Running cilium causes kernel error: dead loop on virtual device cilium_vxlan, fix it urgently
Bug Report
I wanted to run Talos 1.7.5 and with Cilium, but it causes an error of:
Description
I tried with Cilium 1.15.7 and 1.16.0.
Cilium values are:
cluster:
name: "prod-buero"
id: 1
socketLB:
enabled: true
bgpControlPlane:
enabled: true
hubble:
enabled: true
relay:
enabled: true
prometheus:
enabled: true
serviceMonitor:
enabled: true
metrics:
enabled:
- dns:query;ignoreAAAA
- drop
- tcp
- flow
- icmp
- http
serviceMonitor:
enabled: true
prometheus:
enabled: true
serviceMonitor:
enabled: true
operator:
prometheus:
enabled: true
serviceMonitor:
enabled: true
kubeProxyReplacement: true
securityContext:
capabilities:
ciliumAgent:
- CHOWN
- KILL
- NET_ADMIN
- NET_RAW
- IPC_LOCK
- SYS_ADMIN
- SYS_RESOURCE
- DAC_OVERRIDE
- FOWNER
- SETGID
- SETUID
cleanCiliumState:
- SYS_ADMIN
- SYS_RESOURCE
cgroup:
autoMount:
enabled: false
hostRoot: /sys/fs/cgroup
k8sServiceHost: localhost
k8sServicePort: 7445
envoy:
enabled: true
prometheus:
enabled: true
serviceMonitor:
enabled: true
extraConfig:
external-dns-proxy: "true"
These are VMs running on Proxmox with the following specs:
The cluster runs for 24 hours without any issues, but then after ~ 24 hours, the errors start to appear.
Logs
Environment
- Talos version:
Client:
Tag: v1.7.5
SHA: 47731624
Built:
Go version: go1.22.4
OS/Arch: darwin/arm64
Server:
NODE: 192.168.20.11
Tag: v1.7.5
SHA: 47731624
Built:
Go version: go1.22.4
OS/Arch: linux/amd64
Enabled: RBAC
- Kubernetes version:
Server Version: v1.29.0
- Platform: Promox
You should raise with Cilium, why do you think it's a Talos issue?

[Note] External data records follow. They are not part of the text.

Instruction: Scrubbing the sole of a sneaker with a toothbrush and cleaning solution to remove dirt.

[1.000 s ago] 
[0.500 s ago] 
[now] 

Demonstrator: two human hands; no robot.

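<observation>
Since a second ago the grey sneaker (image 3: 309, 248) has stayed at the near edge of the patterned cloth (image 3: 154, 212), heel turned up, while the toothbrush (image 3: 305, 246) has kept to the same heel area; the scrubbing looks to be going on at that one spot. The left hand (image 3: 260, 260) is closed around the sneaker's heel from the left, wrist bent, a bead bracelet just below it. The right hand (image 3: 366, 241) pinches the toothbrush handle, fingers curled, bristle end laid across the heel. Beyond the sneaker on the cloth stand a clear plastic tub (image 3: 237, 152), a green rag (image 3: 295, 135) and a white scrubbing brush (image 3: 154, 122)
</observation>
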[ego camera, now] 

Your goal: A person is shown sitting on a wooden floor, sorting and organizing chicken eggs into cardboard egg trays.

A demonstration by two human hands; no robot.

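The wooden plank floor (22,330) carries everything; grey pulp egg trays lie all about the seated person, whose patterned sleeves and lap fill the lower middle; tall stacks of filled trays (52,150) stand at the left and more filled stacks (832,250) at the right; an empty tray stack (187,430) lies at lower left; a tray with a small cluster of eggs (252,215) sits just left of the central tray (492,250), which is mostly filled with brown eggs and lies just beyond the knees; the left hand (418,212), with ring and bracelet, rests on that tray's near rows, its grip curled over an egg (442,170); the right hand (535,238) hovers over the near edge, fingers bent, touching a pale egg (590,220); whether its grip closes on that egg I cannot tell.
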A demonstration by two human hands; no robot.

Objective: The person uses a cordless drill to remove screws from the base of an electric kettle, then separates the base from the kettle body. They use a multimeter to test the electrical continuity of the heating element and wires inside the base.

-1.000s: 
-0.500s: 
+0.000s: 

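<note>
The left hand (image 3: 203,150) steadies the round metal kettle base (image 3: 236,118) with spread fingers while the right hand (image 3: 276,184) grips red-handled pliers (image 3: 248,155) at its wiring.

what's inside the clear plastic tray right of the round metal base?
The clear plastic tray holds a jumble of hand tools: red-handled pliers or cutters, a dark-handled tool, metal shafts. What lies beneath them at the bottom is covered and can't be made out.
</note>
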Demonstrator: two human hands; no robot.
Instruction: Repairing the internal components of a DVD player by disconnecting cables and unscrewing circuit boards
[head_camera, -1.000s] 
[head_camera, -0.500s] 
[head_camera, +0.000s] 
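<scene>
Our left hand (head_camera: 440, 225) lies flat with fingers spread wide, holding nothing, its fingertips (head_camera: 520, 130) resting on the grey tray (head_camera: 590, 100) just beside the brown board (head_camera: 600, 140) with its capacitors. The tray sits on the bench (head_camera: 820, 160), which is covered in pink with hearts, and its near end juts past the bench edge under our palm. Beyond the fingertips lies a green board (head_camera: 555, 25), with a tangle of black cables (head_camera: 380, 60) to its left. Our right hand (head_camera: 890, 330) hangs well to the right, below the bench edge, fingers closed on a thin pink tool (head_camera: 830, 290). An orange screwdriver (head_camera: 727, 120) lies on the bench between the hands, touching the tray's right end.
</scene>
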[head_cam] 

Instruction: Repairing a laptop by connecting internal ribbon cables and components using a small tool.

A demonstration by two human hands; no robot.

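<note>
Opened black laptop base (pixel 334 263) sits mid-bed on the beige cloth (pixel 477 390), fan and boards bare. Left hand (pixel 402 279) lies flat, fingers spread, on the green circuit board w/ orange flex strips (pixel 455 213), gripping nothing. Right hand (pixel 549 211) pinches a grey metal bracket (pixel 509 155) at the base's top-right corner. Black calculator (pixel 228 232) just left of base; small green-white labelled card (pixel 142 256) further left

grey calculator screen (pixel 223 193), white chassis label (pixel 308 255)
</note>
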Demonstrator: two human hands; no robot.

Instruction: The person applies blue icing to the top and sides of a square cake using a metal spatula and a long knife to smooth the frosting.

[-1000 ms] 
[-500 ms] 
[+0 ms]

Here's the kernel log line:
https://github.com/torvalds/linux/blob/v6.6/net/core/dev.c#L4384-L4385
While you're welcome to file an issue on cilium/cilium, I'm not sure the underlying kernel should allow this to happen. I can appreciate that Talos Linux folks may not have direct input on this, depending on whether there is anything custom in the Linux kernels provided by the distro. Could be an upstream kernel issue.

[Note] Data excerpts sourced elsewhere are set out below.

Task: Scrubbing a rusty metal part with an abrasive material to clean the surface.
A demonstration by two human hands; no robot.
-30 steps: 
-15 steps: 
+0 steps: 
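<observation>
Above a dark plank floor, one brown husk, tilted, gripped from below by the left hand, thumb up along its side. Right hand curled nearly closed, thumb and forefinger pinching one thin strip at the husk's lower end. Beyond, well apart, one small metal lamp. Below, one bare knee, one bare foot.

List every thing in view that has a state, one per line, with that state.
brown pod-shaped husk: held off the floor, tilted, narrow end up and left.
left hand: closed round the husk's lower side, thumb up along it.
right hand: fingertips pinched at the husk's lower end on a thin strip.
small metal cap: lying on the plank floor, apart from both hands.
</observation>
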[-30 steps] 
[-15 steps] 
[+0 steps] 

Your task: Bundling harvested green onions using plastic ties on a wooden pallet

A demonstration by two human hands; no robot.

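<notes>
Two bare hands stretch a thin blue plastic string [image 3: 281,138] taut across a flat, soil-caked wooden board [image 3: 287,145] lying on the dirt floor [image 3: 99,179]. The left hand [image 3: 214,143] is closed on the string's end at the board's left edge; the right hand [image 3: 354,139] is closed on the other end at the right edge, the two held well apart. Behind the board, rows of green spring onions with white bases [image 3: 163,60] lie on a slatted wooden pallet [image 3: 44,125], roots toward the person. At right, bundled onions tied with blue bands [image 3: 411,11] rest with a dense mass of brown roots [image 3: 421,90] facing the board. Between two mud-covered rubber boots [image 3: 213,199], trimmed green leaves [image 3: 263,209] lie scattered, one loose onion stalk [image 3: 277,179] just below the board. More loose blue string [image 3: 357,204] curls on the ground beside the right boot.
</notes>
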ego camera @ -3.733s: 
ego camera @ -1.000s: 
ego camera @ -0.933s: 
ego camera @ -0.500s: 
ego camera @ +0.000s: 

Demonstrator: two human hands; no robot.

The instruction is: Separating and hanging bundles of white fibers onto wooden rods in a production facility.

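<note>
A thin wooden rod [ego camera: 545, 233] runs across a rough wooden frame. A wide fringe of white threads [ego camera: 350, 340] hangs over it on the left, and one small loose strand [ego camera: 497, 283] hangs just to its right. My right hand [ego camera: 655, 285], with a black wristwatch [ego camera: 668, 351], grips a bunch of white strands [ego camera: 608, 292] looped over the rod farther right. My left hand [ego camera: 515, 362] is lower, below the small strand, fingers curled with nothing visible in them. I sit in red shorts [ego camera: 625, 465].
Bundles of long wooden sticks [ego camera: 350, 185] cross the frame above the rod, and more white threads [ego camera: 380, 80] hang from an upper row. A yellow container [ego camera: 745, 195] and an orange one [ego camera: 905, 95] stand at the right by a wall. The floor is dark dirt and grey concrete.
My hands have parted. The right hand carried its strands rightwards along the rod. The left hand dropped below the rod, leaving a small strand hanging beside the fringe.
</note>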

Talos runs with a vanilla Linux LTS kernel, so there might be an issue in the Linux kernel as well, but even figuring out why it happens will be way easier starting with Cilium. It might be a bug either way, or a misconfiguration, or incompatibility.
We test Cilium on Talos in default configurations, but Cilium itself is really big, so testing every possible feature is not possible.

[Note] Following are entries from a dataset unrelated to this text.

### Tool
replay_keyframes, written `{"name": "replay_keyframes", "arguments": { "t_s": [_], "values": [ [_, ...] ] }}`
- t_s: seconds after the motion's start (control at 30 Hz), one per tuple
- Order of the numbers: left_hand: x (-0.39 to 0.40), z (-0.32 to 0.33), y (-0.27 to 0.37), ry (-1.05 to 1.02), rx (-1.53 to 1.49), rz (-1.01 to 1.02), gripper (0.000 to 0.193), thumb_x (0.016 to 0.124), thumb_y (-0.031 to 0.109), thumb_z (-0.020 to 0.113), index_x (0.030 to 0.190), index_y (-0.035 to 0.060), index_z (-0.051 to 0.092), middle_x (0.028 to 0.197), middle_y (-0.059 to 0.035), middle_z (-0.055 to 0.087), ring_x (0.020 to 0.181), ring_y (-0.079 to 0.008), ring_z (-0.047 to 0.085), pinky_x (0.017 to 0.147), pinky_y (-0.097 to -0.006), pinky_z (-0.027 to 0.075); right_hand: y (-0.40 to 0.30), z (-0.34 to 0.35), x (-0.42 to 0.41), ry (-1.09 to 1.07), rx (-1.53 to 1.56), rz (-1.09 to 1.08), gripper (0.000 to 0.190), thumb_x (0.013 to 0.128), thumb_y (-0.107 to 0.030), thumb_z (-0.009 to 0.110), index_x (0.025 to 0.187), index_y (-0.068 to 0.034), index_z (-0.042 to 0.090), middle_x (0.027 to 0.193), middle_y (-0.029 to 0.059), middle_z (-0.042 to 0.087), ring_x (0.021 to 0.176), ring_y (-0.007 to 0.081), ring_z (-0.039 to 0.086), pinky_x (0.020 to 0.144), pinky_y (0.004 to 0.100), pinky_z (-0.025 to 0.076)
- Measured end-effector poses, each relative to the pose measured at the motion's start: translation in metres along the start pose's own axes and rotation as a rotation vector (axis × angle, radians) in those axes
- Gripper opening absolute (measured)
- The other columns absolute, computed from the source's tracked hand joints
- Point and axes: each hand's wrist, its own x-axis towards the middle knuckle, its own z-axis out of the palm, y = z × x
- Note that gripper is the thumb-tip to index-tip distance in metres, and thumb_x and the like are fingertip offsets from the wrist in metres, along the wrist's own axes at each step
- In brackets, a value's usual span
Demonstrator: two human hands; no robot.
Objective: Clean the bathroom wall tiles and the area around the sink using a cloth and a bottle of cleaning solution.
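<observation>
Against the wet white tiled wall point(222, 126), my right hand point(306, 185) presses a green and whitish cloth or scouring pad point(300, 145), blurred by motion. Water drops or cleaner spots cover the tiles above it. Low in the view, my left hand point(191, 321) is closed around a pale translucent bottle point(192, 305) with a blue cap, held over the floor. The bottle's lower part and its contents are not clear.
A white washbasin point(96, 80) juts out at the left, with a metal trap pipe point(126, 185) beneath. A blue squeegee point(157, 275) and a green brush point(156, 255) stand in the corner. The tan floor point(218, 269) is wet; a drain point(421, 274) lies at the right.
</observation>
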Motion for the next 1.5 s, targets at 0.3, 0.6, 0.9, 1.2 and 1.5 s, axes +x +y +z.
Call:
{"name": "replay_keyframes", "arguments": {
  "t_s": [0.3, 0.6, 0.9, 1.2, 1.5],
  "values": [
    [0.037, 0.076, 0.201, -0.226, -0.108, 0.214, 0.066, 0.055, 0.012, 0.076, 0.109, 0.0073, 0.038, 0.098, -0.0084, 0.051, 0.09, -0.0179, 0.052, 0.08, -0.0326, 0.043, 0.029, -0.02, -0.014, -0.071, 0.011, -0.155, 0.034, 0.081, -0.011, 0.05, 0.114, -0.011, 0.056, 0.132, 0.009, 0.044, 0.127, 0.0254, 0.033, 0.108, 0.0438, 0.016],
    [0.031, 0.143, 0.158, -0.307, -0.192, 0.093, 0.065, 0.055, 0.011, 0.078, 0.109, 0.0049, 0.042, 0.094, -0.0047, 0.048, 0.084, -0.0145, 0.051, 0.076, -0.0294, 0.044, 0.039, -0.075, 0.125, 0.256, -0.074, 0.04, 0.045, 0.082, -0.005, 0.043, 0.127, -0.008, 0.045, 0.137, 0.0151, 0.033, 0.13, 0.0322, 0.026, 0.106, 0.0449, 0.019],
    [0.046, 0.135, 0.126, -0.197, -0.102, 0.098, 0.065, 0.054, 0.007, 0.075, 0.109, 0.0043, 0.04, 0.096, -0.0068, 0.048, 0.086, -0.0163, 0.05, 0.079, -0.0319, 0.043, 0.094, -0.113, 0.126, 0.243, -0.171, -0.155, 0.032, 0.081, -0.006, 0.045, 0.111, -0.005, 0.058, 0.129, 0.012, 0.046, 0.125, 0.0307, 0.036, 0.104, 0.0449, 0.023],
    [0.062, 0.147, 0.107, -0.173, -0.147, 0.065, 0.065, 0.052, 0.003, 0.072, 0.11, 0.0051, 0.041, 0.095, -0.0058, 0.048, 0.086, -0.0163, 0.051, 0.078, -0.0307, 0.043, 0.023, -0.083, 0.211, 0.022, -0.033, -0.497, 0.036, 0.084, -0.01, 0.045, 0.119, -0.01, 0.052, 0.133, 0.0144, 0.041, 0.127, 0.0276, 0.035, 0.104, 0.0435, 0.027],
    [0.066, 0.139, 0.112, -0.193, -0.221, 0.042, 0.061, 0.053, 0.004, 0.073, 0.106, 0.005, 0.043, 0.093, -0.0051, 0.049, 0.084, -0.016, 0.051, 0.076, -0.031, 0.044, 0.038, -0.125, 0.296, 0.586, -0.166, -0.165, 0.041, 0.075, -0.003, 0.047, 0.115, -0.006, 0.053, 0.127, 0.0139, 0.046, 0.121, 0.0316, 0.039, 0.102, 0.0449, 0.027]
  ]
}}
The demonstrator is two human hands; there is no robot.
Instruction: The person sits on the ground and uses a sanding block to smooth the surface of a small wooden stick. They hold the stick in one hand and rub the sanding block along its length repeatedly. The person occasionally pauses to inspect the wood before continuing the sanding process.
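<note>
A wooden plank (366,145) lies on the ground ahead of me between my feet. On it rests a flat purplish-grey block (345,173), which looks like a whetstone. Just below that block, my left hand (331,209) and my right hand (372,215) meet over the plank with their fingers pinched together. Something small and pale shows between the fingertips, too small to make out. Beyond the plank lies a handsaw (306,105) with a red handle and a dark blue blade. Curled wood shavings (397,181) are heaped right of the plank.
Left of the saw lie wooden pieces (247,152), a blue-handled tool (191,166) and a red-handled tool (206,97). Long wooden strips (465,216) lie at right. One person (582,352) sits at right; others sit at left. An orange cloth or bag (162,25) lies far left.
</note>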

We are pretty sure that Cilium itself works, but we can't verify every possible configuration.
I dont have this on my installation with Talos 1.7.6 and Cilium 1.16.0
Are you using L4 Load Balancing over Cilium? Then dont forget the CiliumL2AnnouncementPolicy
I dont have this on my installation with Talos 1.7.6 and Cilium 1.16.0
Are you using L4 Load Balancing over Cilium? Then dont forget the CiliumL2AnnouncementPolicy
No, I can re-install with default Helm values tomorrow.
So, I reconfigured the setup to use only:
kubeProxyReplacement: true
securityContext:
capabilities:
ciliumAgent:
- CHOWN
- KILL
- NET_ADMIN
- NET_RAW
- IPC_LOCK
- SYS_ADMIN
- SYS_RESOURCE
- DAC_OVERRIDE
- FOWNER
- SETGID
- SETUID
cleanCiliumState:
- SYS_ADMIN
- SYS_RESOURCE
cgroup:
autoMount:
enabled: false
hostRoot: /sys/fs/cgroup
k8sServiceHost: localhost
k8sServicePort: 7445
Everything worked smoothly, but as soon as I restarted Cilium, the issue started to appear.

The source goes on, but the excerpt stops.